- _WHAT THE TASK REQUIRES_: An exact copy of the listing below is the answer, with the pictures removed.

** PROVIDED MATERIAL follows **

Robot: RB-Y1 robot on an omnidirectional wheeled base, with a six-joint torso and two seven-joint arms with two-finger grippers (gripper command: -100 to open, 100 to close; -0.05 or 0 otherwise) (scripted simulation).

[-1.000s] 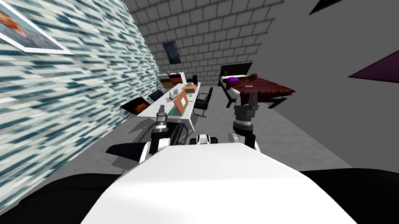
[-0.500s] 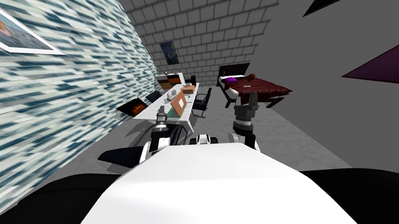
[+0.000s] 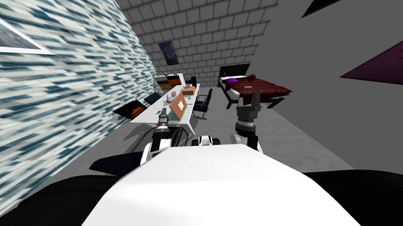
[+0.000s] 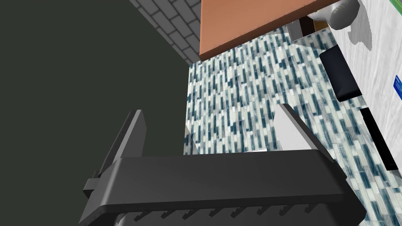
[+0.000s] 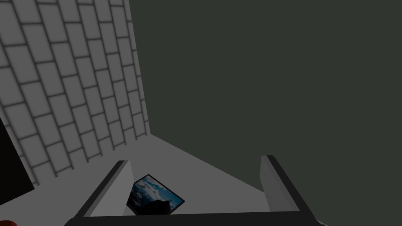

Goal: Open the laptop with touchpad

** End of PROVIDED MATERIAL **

- _EXERCISE SOLUTION_:
Robot: RB-Y1 robot on an omnidirectional wheeled base, with a six-joint torso and two seven-joint arms with two-finger grippers (gripper command: -100 to open, 100 to close; -0.05 or 0 otherwise) (scripted simulation).

[-1.000s] 
[-0.500s] 
[+0.000s] 
[+0.000s] 
[+0.000s] 

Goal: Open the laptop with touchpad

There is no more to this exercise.